More recently, the EC system has been implicated in the development of ascites, hepatic encephalopathy and the inflammatory response related to bacterial infection. Rimonabant, a selective CB1 antagonist, was the first drug acting on the EC system approved for the treatment of obesity. Unfortunately, it has been withdrawn from the market because of its neuropsychiatric side effects.
Compounds able to target selectively the peripheral CB1 receptors are under evaluation.
In addition, molecules stimulating CB2 receptor or modulating the activity of enzymes implicated in EC metabolism are promising areas of pharmacological research.
Liver cirrhosis and the related complications represent an important target for the clinical application of these compounds.”
Anti-inflammatory activity of topical THC in DNFB-mediated mouse allergic contact dermatitis independent of CB1 and CB2 receptors.
“∆9 -Tetrahydrocannabinol (THC), the active constituent of Cannabis sativa, exerts its biological effects in part through the G-protein-coupled CB1 and CB2 receptors, which were initially discovered in brain and spleen tissue, respectively.

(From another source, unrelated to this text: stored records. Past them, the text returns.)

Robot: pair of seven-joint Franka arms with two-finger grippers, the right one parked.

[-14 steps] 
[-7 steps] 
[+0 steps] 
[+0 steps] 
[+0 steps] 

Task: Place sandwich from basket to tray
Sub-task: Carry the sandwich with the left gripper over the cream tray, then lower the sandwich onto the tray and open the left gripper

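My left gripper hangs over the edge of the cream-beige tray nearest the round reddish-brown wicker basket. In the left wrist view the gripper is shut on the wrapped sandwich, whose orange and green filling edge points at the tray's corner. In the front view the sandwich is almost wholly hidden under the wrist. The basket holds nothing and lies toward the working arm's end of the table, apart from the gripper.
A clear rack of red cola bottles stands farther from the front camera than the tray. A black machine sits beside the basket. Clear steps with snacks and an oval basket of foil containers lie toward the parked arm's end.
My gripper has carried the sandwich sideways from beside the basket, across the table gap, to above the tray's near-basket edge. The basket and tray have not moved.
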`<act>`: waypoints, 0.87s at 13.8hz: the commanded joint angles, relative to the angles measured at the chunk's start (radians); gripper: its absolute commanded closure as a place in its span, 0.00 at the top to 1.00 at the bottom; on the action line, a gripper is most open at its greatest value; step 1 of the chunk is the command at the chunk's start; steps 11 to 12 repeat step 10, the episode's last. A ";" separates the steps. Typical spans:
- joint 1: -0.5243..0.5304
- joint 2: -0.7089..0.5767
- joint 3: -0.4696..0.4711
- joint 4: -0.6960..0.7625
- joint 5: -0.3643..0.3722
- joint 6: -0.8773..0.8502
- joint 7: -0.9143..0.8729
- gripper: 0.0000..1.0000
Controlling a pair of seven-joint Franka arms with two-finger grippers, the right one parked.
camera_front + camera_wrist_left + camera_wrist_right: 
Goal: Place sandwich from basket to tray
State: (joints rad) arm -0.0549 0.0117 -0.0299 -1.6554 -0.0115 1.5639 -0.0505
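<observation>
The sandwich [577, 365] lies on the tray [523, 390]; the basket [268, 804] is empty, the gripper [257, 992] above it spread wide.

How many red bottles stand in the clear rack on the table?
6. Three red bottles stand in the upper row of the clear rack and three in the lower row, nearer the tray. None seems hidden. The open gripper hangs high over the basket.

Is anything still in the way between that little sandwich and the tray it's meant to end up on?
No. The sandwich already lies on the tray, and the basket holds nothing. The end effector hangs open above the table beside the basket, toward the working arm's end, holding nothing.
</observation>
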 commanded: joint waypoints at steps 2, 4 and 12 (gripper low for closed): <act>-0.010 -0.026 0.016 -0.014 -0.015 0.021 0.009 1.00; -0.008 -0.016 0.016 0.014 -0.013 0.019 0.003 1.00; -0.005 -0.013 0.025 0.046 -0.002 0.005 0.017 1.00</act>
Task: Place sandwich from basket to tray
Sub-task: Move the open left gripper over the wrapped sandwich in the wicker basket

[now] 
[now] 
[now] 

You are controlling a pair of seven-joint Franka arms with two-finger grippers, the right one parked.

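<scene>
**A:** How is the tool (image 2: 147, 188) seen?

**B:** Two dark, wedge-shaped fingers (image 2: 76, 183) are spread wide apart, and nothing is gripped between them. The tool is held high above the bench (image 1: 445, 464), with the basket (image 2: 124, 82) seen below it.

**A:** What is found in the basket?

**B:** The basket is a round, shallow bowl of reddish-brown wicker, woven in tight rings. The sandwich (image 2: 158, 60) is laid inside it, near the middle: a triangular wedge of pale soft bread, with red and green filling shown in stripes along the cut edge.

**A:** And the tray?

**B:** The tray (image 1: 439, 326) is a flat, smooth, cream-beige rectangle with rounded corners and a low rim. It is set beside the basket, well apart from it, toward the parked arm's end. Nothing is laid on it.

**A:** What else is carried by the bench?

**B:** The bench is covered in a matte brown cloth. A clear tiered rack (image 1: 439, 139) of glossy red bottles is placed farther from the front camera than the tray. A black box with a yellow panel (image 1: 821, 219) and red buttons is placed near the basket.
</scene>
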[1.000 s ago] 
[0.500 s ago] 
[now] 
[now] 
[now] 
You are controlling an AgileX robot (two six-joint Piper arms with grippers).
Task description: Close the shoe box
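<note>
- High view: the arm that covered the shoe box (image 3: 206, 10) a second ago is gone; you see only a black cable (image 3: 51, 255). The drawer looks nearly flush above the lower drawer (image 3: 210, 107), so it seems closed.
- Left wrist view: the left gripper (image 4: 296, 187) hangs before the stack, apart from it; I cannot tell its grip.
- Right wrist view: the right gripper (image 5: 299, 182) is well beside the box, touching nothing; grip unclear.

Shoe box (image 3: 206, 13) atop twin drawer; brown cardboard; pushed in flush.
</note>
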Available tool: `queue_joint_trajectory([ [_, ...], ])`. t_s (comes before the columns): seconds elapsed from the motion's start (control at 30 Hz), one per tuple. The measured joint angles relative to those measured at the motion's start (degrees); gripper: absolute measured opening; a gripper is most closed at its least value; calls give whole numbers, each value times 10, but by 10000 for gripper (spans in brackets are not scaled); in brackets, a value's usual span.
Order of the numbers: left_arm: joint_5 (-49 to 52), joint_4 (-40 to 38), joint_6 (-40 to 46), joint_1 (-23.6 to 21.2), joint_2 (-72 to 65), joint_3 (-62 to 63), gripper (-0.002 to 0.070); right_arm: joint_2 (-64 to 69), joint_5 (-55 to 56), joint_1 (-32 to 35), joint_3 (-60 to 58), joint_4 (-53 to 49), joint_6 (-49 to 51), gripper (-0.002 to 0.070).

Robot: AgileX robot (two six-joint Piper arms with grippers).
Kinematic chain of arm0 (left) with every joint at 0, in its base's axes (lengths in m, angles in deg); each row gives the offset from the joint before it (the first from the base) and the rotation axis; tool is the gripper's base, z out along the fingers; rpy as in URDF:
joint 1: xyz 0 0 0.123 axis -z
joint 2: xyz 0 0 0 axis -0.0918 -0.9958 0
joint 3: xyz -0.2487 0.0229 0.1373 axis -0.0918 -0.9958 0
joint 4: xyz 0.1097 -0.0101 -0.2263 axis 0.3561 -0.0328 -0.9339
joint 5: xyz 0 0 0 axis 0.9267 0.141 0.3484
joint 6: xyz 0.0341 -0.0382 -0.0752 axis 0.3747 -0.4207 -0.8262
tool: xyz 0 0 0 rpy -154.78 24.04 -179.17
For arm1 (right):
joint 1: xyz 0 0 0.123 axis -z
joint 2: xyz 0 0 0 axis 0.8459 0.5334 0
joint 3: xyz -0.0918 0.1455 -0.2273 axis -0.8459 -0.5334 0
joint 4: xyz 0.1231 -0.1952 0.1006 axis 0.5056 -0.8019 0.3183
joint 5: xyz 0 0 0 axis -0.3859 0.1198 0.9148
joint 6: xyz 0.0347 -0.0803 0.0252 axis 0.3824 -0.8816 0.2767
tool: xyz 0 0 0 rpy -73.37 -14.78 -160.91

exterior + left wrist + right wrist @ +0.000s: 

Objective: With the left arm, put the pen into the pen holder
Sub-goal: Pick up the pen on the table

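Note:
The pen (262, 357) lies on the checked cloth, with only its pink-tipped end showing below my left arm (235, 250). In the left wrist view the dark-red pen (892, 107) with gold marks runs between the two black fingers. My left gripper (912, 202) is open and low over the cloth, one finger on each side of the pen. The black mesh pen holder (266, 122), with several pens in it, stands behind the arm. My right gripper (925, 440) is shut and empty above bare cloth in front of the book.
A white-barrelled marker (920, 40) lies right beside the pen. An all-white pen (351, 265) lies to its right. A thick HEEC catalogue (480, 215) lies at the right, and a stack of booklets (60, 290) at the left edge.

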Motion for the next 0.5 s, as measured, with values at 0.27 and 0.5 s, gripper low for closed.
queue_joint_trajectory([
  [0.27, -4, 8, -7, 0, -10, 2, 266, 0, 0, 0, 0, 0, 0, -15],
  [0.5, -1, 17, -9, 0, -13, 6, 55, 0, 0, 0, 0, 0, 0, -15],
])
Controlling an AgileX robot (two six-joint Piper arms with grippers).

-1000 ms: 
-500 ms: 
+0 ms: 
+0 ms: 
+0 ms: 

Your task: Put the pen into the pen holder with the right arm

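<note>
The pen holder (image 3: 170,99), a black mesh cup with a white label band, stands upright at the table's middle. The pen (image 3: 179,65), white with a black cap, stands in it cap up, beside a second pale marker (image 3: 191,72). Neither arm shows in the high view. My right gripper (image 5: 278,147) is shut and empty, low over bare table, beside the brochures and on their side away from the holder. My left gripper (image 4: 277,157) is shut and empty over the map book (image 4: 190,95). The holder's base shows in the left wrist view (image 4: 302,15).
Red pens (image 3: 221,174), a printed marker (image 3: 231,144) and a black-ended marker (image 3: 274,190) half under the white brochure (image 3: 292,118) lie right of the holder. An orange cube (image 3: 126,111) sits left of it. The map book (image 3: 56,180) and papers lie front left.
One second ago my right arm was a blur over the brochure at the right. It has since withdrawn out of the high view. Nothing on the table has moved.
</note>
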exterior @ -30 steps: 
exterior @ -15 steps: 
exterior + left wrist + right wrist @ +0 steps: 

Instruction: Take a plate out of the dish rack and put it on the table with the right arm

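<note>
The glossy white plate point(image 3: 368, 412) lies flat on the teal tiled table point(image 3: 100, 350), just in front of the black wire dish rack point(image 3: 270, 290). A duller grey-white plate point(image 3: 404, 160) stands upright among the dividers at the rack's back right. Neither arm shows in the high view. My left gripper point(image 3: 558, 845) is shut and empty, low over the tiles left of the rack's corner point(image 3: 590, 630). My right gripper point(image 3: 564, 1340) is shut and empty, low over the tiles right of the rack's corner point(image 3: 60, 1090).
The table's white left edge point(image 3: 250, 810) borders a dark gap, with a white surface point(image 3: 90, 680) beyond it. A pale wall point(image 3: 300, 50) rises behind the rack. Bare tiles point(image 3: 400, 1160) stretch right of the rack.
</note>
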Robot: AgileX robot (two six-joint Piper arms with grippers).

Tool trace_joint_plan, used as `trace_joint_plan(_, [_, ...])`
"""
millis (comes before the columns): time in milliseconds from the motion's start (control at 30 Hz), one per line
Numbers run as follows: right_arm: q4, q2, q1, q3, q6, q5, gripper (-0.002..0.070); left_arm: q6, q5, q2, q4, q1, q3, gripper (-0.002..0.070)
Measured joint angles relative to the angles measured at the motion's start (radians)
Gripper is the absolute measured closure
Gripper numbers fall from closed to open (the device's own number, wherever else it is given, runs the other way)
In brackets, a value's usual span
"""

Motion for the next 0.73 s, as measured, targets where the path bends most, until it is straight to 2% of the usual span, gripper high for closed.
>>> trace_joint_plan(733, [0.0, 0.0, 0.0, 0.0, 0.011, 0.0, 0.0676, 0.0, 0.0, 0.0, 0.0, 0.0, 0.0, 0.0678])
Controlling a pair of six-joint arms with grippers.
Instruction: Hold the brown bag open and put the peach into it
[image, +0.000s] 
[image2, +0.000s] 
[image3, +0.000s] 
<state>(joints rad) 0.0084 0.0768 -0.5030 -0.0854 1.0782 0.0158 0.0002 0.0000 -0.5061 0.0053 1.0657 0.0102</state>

However, THC also has CB1/2 receptor-independent effects. Because of its immune-inhibitory potential, THC and related cannabinoids are being considered for the treatment of inflammatory skin diseases.
Here we investigated the mechanism of the anti-inflammatory activity of THC and the role of CB1 and CB2 receptors…
CONCLUSIONS:
Topically applied THC can effectively attenuate contact allergic inflammation by decreasing keratinocyte-derived pro-inflammatory mediators that orchestrate myeloid immune cell infiltration independent of CB1/2 receptors.
This has important implications for the future development of strategies to harness cannabinoids for the treatment of inflammatory skin diseases.”